Parents Going Back to School: Set the Stage for Your Kids

parents-going-back-to-schoolAs a parent of young children, you already know that most of your decisions affect your little ones. Going back to school is no exception. At first consideration, you may feel like earning a degree is “doing something for me.” But multiple studies suggest parents with higher levels of education tend to raise children who go onto higher levels of education.

Your personal educational journey can become a catalyst for your children in many ways. As you make your decision, it’s important you don’t overlook the long-term positive effect going back to school can have on your children.

Getting over the guilt

Even for the most self-motivated parents among us, a little nagging voice pulls at the back of our minds whenever we take time for personal pursuits. One family expert feels that parental guilt is natural and can be seen as a positive attribute.

In fact, a 2011 Psychology Today article explains that guilt demonstrates a strong commitment to our children and, in some cases, can be a sign of love.  

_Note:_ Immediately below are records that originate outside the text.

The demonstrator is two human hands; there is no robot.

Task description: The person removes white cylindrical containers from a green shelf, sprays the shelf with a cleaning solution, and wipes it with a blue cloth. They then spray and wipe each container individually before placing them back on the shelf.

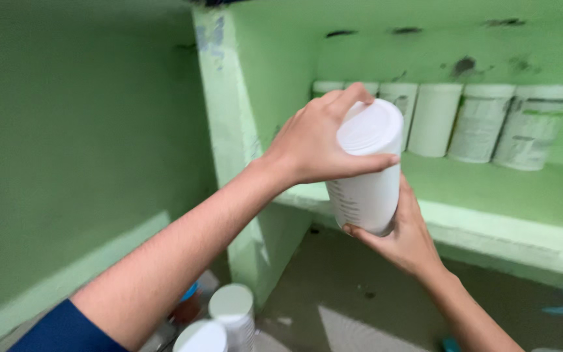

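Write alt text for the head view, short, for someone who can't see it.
Two bare hands hold a white lidded plastic jar in front of a green shelf: the left hand grips its lid from above, the right hand cups its base. A row of similar white jars stands at the shelf's back, and two more jars sit lower left.
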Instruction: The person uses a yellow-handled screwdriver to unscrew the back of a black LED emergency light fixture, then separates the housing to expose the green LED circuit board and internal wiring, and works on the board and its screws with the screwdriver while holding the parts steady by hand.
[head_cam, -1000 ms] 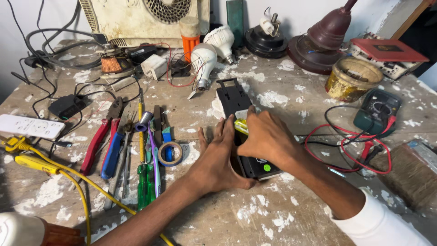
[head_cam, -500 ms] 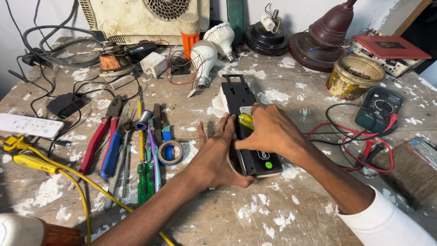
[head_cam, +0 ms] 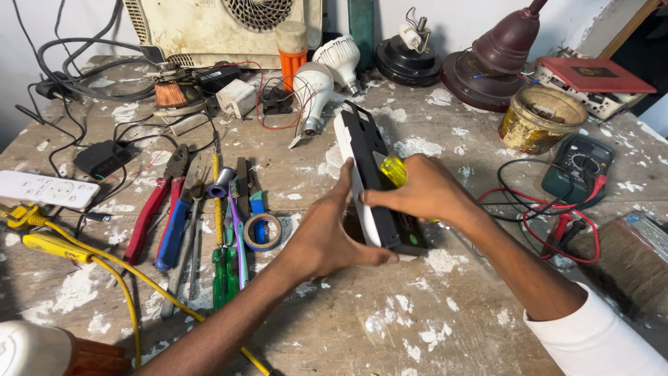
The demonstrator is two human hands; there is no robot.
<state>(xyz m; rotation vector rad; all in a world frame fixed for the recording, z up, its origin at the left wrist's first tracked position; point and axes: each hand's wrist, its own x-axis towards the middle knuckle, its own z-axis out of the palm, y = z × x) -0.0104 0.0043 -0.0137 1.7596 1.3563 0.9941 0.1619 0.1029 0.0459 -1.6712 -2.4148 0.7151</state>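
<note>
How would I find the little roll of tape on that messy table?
Look at the row of hand tools lying left of the person's left hand. At the row's right edge lies the roll of tape, flat on the table. It is the only ring there; its neighbours are long and straight.

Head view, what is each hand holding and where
Left hand grips the black-and-white device by its near end; right hand holds a yellow-handled screwdriver against it.

Paint-spattered wooden workbench (head_cam: 431,327) bearing pliers (head_cam: 147,216), screwdrivers (head_cam: 224,268), tape roll (head_cam: 262,232), white remote (head_cam: 45,189), bulbs (head_cam: 313,90), multimeter (head_cam: 577,166), rusty tin (head_cam: 532,122), cables lying tangled (head_cam: 97,83)
</note>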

As parents, we often need to coach ourselves into thinking long-term and accepting that while the little nagging voice might not go away, it can be drowned out by the resolve to build a better future for our family.

Author and mother of two, Tomi Tuel, reflects on how guilty she felt for earning a master’s degree while she had a son in kindergarten and a 3-year-old at home. At the time, all she could see was the time she was spending away from her family. But now, neither of her adult children even remembers her being away—all that heartache and the kids hardly noticed!

“If you’re going to have children and go to school, get it over while they are young,” Tuel says.

Setting an example in education

“My passion for learning has transferred to my sons. They recently taught me things I didn't know about the Battle of Gettysburg as we toured the national park there.”

Mike Jacob, father of a 4- and 5-year-old, witnessed firsthand the positive present-day outcome of his decision to go back to school. He realized that his rigorous study habits and dedication to school work impacted the way his sons viewed education.

“My passion for learning has transferred to my sons,” says Jacobs, a history major. “They recently taught me things I didn't know about the Battle of Gettysburg as we toured the national park there.”

Cassie Thayer, a single mom who became pregnant as a senior in high school, has already seen the impact her decision to earn a degree has had on her 2-year-old son.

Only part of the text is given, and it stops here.